You’re going to destroy it, said Rosa.

Not me, said Amalfitano, nature.

You’re getting crazier every day, you know, said Rosa.

Amalfitano smiled.1

Introduction

The subject of this paper is some functional programming voodoo and complexity analysis.

That's NOT fascinating you, nerd

The paper is called Reflection without Remorse by Atze van der Ploeg and Oleg Kiselyov. The authors introduce the problem of left-associative monadic binds performing asymptotically worse than their symmetric counterparts. They acknowledge that there are existing (unsatisfactory & inflexible) workarounds, and present some clever, more-robust solutions using existing data structures.

The problem introduced is pretty straightforward, even if it's not something you've consciously run into before, it's something that made sense to me as a problem.
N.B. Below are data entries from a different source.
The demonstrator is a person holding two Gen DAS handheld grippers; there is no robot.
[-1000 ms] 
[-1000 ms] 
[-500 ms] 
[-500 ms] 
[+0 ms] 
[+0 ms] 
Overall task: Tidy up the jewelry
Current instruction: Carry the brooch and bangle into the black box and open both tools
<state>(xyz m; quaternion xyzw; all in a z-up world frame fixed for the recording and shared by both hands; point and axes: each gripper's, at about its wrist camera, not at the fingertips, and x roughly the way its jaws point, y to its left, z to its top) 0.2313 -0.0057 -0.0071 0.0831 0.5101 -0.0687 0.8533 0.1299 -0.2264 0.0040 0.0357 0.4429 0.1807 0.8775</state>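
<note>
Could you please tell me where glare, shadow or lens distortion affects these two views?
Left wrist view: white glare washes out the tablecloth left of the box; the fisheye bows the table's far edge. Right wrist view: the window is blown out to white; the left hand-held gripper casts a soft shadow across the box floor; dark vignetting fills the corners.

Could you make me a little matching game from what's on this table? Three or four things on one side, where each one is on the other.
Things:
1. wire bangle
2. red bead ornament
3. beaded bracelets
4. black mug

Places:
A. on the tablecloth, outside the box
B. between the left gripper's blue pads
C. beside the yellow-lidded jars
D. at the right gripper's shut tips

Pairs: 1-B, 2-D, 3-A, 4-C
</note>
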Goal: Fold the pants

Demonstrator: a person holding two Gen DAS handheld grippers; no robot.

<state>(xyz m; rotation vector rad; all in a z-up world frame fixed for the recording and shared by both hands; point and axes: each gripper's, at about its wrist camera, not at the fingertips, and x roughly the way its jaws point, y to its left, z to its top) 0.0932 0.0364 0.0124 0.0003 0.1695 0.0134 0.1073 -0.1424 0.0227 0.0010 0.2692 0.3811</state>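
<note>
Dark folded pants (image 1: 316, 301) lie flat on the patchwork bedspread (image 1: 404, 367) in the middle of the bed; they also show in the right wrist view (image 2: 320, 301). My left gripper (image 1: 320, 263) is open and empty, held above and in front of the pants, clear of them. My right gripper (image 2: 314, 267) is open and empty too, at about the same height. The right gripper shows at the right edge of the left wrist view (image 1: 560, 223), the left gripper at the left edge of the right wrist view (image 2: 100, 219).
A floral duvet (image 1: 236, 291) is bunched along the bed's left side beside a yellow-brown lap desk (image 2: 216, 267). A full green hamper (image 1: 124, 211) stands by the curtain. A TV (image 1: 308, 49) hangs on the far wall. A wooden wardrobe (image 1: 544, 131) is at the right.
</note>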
The solution as presented in the paper was a bit heavy on the Haskell, so I wanted to take a stab at explaining it back to myself here.

The Problematic Pattern

Given a recursive data type with an associative, binary operation \oplus (e.g. arithmetic addition) where

O(xy)=xx+yxy\begin{aligned} O(x \oplus y) &= |x| \\ |x| + |y| &\geq |x \oplus y| \end{aligned}

we run into the issue where

O((xy)z)>O(x(yz))O((x \oplus y) \oplus z) > O(x \oplus (y \oplus z))
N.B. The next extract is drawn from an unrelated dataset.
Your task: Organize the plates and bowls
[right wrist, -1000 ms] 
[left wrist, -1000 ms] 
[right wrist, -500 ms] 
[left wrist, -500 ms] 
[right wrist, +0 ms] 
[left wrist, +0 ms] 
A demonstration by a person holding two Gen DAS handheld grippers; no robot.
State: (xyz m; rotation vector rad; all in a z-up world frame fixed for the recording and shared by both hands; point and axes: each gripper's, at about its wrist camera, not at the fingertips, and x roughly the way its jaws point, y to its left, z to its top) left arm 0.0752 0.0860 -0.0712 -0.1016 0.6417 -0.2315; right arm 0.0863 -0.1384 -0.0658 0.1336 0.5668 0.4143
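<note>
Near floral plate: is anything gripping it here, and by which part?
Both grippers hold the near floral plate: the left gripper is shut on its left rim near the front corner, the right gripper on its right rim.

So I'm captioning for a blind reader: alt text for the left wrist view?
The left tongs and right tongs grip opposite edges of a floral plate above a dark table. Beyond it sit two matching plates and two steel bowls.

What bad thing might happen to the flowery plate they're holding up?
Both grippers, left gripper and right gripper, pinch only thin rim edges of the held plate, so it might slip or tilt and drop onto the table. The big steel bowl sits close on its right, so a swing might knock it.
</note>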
even though these are semantically equivalent, the left-associative grouping performs worse due to asymptotic overhead incurred by the recursive structure of our data type which requires us to traverse the entirety of the data structure before reaching the end (the canonical example is appending to a linked list).

The authors start with some concrete examples (aforementioned list concatenation & tree substitution), but later indicate that the problematic pattern is more pervasive than just sequential collection joinery (which ends up being a good thing, since that implies that the solution to this pattern is equally pervasive).

ADTs

Before tracing the examples, let's first take a step back to understand what is meant by the terms Algebraic and Recursive Data Type.
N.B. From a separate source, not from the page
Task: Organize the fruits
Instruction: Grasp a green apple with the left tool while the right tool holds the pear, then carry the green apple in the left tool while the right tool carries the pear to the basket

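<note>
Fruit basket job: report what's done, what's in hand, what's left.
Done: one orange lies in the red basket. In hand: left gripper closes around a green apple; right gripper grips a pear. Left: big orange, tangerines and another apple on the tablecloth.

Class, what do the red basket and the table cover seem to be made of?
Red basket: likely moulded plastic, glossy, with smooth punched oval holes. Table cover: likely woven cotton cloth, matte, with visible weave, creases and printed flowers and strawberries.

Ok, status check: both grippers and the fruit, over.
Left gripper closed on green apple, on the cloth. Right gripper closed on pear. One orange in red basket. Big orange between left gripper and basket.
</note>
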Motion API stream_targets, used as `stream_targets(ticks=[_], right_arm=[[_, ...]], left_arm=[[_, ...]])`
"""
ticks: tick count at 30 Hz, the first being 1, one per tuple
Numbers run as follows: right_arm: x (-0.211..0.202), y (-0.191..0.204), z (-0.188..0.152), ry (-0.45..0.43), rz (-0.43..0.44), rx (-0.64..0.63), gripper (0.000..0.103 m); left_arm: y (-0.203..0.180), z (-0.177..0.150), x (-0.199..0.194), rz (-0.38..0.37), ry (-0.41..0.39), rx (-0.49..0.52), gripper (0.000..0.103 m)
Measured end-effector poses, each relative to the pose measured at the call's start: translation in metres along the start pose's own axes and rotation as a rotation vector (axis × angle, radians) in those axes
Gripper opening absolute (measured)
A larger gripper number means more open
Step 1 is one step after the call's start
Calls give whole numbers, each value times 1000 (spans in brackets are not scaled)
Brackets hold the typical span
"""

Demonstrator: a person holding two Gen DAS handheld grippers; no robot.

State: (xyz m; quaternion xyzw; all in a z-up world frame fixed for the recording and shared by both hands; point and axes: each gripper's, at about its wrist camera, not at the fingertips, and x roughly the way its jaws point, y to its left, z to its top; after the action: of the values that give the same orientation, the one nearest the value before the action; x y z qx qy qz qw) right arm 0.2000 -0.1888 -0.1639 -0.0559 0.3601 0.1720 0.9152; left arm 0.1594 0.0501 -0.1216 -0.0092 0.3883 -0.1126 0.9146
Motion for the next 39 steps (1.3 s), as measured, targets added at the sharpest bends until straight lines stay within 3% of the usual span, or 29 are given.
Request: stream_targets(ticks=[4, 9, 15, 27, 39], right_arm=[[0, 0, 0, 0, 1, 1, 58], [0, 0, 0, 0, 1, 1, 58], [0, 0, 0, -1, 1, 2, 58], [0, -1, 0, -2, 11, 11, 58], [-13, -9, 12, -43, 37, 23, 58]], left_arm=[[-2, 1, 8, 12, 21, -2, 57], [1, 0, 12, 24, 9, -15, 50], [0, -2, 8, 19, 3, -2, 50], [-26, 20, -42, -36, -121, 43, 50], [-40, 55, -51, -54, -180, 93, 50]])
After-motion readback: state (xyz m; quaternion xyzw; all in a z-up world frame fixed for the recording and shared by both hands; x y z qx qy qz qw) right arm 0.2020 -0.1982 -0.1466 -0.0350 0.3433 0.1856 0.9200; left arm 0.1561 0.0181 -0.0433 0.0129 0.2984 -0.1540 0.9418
In the paper, the authors use Haskell. I'm not proficient in Haskell, but I know enough to recognize that Haskell is correct. I/humans tend to be wrong frequently and expect the systems that we've constructed to be wrong in ways that align with our maladjusted mental models (we call this "correct behavior"). However, when we are wrong w.r.t. to Haskell, Haskell is right. Haskell is divinely inspired, so it makes sense that I can't hardly read it and that the hoogle docs burn my skin.

Data Types

We can define a concrete type using the data keyword like so

data Point = Point Integer Integer
--  (1)      (2)        (3)

providing a name for the type (1), a data constructor (2), and the comprising types (3).

note that a Point defined like this will always consist of two Integers – and we'd need a different data type entirely if we wanted to construct a Point out of, say, Doubles.

Algebraic Data Types

It's just about always more useful to abstract over commonalities, so we might want to broaden our definition of a Point. It'll still be a Product of two things, we just needn't care about the type of things:

data Point a = Point a a

a is the type parameter for our Point. Additionally, we might want to put some constraints on a if we really want it to preserve numeric properties s.t. it still behaves like a Cartesian product of e.g. (x, y) which we might want to plot or something.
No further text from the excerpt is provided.